Top of Extracted data

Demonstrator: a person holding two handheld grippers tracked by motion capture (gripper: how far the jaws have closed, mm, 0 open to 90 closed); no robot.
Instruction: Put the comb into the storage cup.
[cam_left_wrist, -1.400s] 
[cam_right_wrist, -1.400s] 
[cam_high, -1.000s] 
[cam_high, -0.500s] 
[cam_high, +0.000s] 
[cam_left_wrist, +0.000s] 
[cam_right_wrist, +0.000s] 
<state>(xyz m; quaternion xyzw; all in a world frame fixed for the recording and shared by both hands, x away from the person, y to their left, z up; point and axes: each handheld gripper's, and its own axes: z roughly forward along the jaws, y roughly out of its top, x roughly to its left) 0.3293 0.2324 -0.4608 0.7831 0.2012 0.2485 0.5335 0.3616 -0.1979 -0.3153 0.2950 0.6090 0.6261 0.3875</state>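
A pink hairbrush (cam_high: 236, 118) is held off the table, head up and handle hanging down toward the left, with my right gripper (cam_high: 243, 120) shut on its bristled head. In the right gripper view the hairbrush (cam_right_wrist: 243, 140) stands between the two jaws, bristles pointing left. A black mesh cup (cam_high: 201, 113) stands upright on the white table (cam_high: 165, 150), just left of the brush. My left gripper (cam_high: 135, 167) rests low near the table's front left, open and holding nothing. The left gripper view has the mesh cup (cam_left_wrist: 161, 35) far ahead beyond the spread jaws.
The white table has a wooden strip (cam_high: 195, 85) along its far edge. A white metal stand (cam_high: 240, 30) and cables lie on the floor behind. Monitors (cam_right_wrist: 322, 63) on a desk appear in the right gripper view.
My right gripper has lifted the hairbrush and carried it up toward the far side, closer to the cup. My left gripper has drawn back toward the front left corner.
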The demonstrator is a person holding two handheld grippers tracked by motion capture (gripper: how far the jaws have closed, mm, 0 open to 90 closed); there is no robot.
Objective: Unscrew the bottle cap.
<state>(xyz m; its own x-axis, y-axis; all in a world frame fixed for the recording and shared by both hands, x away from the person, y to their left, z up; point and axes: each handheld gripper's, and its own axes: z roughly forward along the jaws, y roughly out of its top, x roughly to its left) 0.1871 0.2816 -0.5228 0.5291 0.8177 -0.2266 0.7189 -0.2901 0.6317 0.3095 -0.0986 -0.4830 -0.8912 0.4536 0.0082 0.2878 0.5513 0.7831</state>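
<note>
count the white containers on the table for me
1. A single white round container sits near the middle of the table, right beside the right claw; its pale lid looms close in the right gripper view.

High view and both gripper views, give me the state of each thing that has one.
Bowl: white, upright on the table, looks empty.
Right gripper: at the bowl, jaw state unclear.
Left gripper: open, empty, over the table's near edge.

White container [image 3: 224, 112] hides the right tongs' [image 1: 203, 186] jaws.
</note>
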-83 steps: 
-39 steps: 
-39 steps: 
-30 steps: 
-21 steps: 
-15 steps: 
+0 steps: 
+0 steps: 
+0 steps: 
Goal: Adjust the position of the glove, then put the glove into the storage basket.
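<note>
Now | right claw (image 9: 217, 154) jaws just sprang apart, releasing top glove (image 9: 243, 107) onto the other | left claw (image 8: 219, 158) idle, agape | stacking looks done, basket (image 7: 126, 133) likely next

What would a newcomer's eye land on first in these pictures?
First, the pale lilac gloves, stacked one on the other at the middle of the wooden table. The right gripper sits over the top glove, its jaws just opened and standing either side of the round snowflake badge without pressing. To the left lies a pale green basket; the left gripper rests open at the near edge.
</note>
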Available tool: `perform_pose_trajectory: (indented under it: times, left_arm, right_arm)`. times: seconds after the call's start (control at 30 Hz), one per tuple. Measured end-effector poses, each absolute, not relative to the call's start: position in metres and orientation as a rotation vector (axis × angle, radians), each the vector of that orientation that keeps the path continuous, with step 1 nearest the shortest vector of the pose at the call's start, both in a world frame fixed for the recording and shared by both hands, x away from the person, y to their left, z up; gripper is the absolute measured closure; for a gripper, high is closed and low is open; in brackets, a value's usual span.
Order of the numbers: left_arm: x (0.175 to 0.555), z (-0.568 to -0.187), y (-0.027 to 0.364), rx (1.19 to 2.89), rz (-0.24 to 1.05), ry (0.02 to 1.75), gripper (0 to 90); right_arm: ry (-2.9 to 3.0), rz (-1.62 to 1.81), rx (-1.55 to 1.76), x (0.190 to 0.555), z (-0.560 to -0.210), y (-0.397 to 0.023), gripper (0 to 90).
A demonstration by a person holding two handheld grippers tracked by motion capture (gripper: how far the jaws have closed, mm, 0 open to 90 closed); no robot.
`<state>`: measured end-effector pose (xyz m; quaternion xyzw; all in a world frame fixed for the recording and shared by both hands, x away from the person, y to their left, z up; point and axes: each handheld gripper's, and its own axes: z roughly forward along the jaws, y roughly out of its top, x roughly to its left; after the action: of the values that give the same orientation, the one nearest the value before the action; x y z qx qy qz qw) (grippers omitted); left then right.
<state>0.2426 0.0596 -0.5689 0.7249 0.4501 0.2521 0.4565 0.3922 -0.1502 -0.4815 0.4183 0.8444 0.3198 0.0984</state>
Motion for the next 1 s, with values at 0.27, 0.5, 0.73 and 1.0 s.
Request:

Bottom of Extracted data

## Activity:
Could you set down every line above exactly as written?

## Result for this task:
Demonstrator: a person holding two handheld grippers tracked by motion capture (gripper: how far the jaws have closed, mm, 0 open to 90 closed); no robot.
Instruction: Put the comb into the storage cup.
[cam_left_wrist, -1.400s] 
[cam_right_wrist, -1.400s] 
[cam_high, -1.000s] 
[cam_high, -0.500s] 
[cam_high, +0.000s] 
[cam_left_wrist, +0.000s] 
[cam_right_wrist, +0.000s] 
<state>(xyz m; quaternion xyzw; all in a world frame fixed for the recording and shared by both hands, x away from the person, y to their left, z up; point and axes: each handheld gripper's, and its own axes: z roughly forward along the jaws, y roughly out of its top, x roughly to its left) 0.3293 0.2324 -0.4608 0.7831 0.2012 0.2485 0.5335 0.3616 -0.1979 -0.3153 0.2950 0.6090 0.6261 0.3875</state>
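A pink hairbrush (cam_high: 236, 118) is held off the table, head up and handle hanging down toward the left, with my right gripper (cam_high: 243, 120) shut on its bristled head. In the right gripper view the hairbrush (cam_right_wrist: 243, 140) stands between the two jaws, bristles pointing left. A black mesh cup (cam_high: 201, 113) stands upright on the white table (cam_high: 165, 150), just left of the brush. My left gripper (cam_high: 135, 167) rests low near the table's front left, open and holding nothing. The left gripper view has the mesh cup (cam_left_wrist: 161, 35) far ahead beyond the spread jaws.
The white table has a wooden strip (cam_high: 195, 85) along its far edge. A white metal stand (cam_high: 240, 30) and cables lie on the floor behind. Monitors (cam_right_wrist: 322, 63) on a desk appear in the right gripper view.
My right gripper has lifted the hairbrush and carried it up toward the far side, closer to the cup. My left gripper has drawn back toward the front left corner.
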The demonstrator is a person holding two handheld grippers tracked by motion capture (gripper: how far the jaws have closed, mm, 0 open to 90 closed); there is no robot.
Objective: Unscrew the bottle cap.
<state>(xyz m; its own x-axis, y-axis; all in a world frame fixed for the recording and shared by both hands, x away from the person, y to their left, z up; point and axes: each handheld gripper's, and its own axes: z roughly forward along the jaws, y roughly out of its top, x roughly to its left) 0.1871 0.2816 -0.5228 0.5291 0.8177 -0.2266 0.7189 -0.2901 0.6317 0.3095 -0.0986 -0.4830 -0.8912 0.4536 0.0082 0.2878 0.5513 0.7831</state>
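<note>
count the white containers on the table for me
1. A single white round container sits near the middle of the table, right beside the right claw; its pale lid looms close in the right gripper view.

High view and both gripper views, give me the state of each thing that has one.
Bowl: white, upright on the table, looks empty.
Right gripper: at the bowl, jaw state unclear.
Left gripper: open, empty, over the table's near edge.

White container [image 3: 224, 112] hides the right tongs' [image 1: 203, 186] jaws.
</note>
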-83 steps: 
-39 steps: 
-39 steps: 
-30 steps: 
-21 steps: 
-15 steps: 
+0 steps: 
+0 steps: 
+0 steps: 
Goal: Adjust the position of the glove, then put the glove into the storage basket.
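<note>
Now | right claw (image 9: 217, 154) jaws just sprang apart, releasing top glove (image 9: 243, 107) onto the other | left claw (image 8: 219, 158) idle, agape | stacking looks done, basket (image 7: 126, 133) likely next

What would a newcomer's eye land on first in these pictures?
First, the pale lilac gloves, stacked one on the other at the middle of the wooden table. The right gripper sits over the top glove, its jaws just opened and standing either side of the round snowflake badge without pressing. To the left lies a pale green basket; the left gripper rests open at the near edge.
</note>
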Available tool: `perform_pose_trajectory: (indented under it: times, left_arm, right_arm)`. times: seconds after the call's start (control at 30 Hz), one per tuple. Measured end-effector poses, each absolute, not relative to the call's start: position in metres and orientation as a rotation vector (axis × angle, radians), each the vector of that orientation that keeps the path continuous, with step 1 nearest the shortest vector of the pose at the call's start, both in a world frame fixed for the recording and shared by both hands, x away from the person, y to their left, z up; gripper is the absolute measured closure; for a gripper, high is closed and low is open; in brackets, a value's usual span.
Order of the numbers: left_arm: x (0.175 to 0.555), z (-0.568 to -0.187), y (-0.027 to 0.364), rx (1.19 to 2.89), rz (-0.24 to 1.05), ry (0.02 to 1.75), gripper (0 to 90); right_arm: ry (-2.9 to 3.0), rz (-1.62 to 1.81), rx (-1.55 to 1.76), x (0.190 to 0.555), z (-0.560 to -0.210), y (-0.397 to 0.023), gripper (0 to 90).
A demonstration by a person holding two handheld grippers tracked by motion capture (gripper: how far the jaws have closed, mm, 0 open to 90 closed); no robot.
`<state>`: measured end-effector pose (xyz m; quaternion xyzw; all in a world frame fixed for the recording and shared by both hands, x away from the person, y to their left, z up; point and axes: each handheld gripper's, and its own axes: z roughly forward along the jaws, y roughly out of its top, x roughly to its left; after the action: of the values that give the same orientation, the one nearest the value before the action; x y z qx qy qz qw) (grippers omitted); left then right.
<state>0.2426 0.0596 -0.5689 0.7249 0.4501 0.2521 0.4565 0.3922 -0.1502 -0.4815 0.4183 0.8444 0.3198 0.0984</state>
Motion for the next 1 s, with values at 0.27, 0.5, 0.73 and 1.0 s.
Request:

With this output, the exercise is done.